Knives are the most common murder weapon in the U.K., where guns are tightly restricted. About 40 percent of murder victims were stabbed to death last year, while only 4 percent were shot.
Both the causes of the crime wave and its solutions are hotly disputed. Police leaders and opposition politicians blame years of public spending cuts by the Conservative-led government, which has slashed funding to police by almost 20 percent since 2010, leading to 20,000 fewer officers on the streets.
Government cuts to local budgets also mean there are fewer youth programs and after-school activities and worse mental health services for young people in many areas.
“Of course there’s a link between youth centers having massive cuts, mental health services having massive cuts, schools having massive cuts, children’s services having massive cuts and young people having less constructive things to do,” said London Mayor Sadiq Khan, a member of the opposition Labour Party.
“The government needs to wake up, reverse these cuts to our police — but also our preventative services too,” he told Sky News.
The government denies austerity is to blame. May insisted Monday there was “no direct correlation between certain crimes and police numbers.”
She was contradicted by Britain’s most senior police officer, who said “of course there is” a link between crime levels and police numbers.

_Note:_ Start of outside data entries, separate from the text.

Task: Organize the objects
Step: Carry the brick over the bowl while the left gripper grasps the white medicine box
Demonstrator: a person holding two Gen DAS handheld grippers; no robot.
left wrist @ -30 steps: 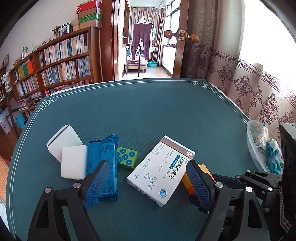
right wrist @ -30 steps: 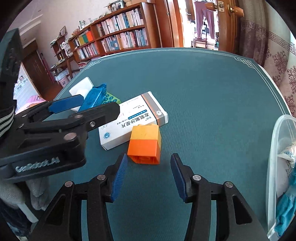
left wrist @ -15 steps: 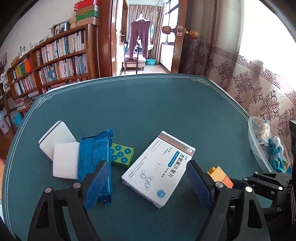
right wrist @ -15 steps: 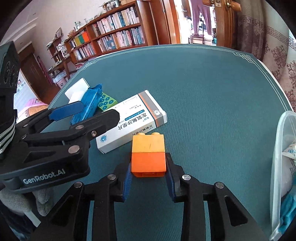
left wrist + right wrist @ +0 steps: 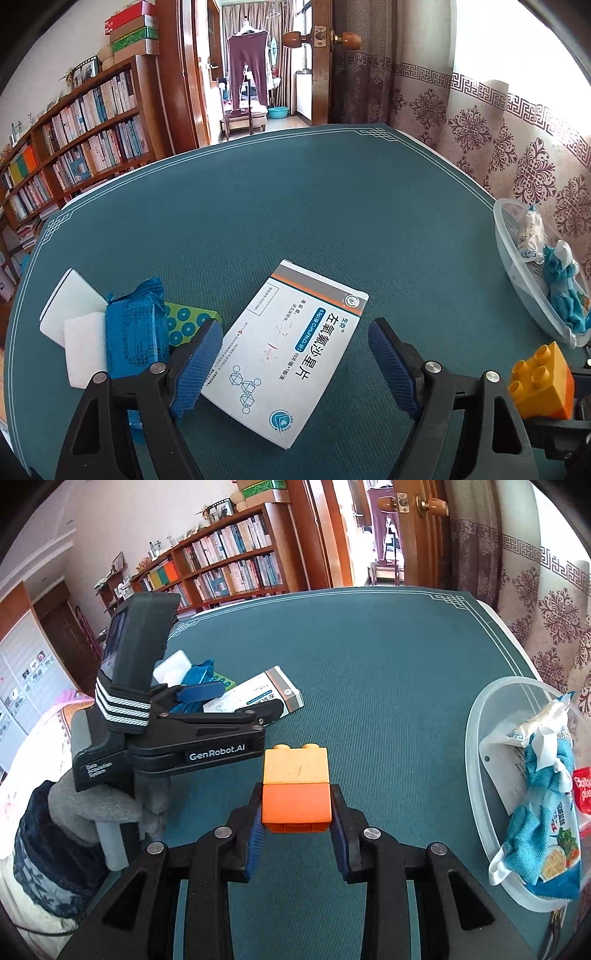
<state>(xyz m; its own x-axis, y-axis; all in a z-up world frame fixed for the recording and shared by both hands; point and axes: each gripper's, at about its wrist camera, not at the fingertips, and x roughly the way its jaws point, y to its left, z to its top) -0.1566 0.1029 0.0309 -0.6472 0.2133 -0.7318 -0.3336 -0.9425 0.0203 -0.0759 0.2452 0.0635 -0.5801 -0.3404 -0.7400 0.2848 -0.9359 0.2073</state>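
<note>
My right gripper (image 5: 296, 800) is shut on a toy brick (image 5: 295, 775), yellow over orange, and holds it above the teal table; the same brick (image 5: 541, 380) shows at the lower right of the left wrist view. My left gripper (image 5: 291, 332) hovers low over a white medicine box (image 5: 295, 350) that lies flat between its blue pads. Its jaws are closing but the pads do not press the box. In the right wrist view that left gripper (image 5: 243, 699) sits over the box (image 5: 258, 698).
Left of the box lie a blue packet (image 5: 129, 332), a green dotted block (image 5: 184, 321) and two white sponges (image 5: 70, 299). A clear plastic container (image 5: 480, 738) holding packets stands at the right table edge. A gloved hand (image 5: 92, 801) holds the left gripper.
My right gripper shut on the brick beside the medicine box and lifted it away to the right. My left gripper moved down closer over the box.
</note>
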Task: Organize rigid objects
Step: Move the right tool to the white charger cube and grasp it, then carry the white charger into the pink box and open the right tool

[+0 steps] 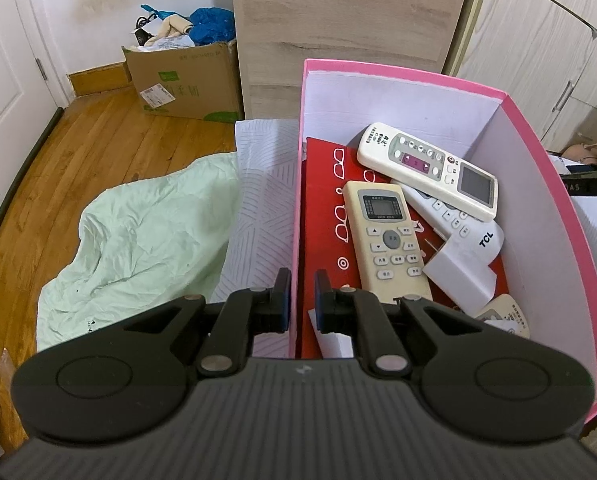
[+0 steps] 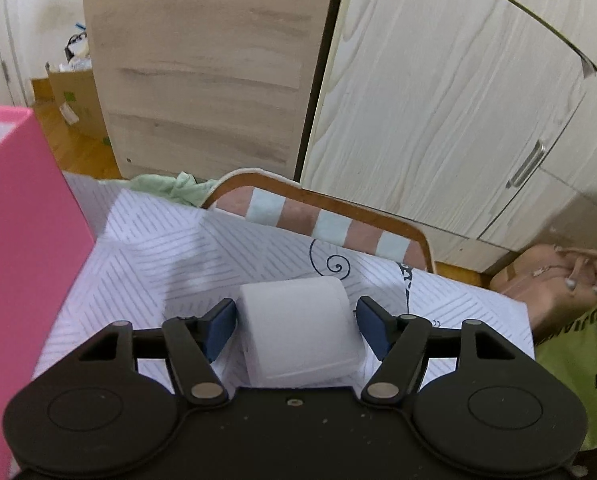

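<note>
A pink box (image 1: 538,184) with white inner walls stands on the patterned white cover (image 1: 258,208). In it lie a white remote (image 1: 426,168), a cream remote (image 1: 386,236), a TCL remote (image 1: 470,232), a red booklet (image 1: 326,240) and a further remote (image 1: 502,316) in the near corner. My left gripper (image 1: 302,286) is shut on the box's left wall, one pad on each side. In the right wrist view a white rounded block (image 2: 298,332) lies on the cover (image 2: 146,248) between the pads of my right gripper (image 2: 295,307). A gap shows at the right pad (image 2: 372,324). The pink box (image 2: 22,240) is at its left.
A pale green cloth (image 1: 138,240) lies left of the box, with wooden floor (image 1: 78,152) and a full cardboard carton (image 1: 182,80) beyond. A wooden panel (image 2: 202,68) and wardrobe doors (image 2: 438,112) stand behind. A striped cushion (image 2: 322,224), a pink bag (image 2: 550,284) and a green cloth (image 2: 578,360) lie to the right.
</note>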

“In the last few years police officer numbers have gone down a lot, there’s been a lot of other cuts in public services, there has been more demand for policing and therefore there must be something,” Metropolitan Police chief Cressida Dick told radio station LBC.
Experts say rising crime can’t be blamed solely on government cuts. Police and community workers say the surge in violence is partly driven by battles over control of the illegal drug trade. Social media plays a role in escalating disputes from online threats into real-life violence.
In London, authorities recently set up a Violence Reduction Unit, which treats violence as a public health issue, rather than simply as a law-and-order problem. It brings together police, health workers, probation staff and community groups, seeking to identify potential perpetrators and victims and tried to steer them away from crime.
London’s approach is modeled on a program introduced in the early 2000s in Glasgow, Scotland, which managed to reduce murders in the city by almost half.
It’s a long-term approach whose results may not be clear for years. Meanwhile, the families of the latest victims await justice.
Two teens have been arrested over the death of Makki, who was stabbed in the street Saturday in a wealthy commuter village on the edge of Manchester. They have not been charged.
Police have not made any arrests in connection with the killing of Chesney, who was stabbed in the back Friday evening as she sat on a park bench with friends in an eastern suburb of London.
Some in Britain are calling for longer sentences for knife crimes, which have already been toughened in recent years. Merely carrying a bladed weapon can bring a four-year prison sentence.
“My argument is build more prisons — we need to have a consequence,” said John Apter, national chairman of police officers’ union the Police Federation of England and Wales.
But Tim Bateman, an expert in youth justice at the University of Bedfordshire, said a “getting tough” approach would likely be counterproductive.
“Young people in particular tend not to think through the consequences of their actions, so responses that that rely on deterrence simply don’t work,” he said.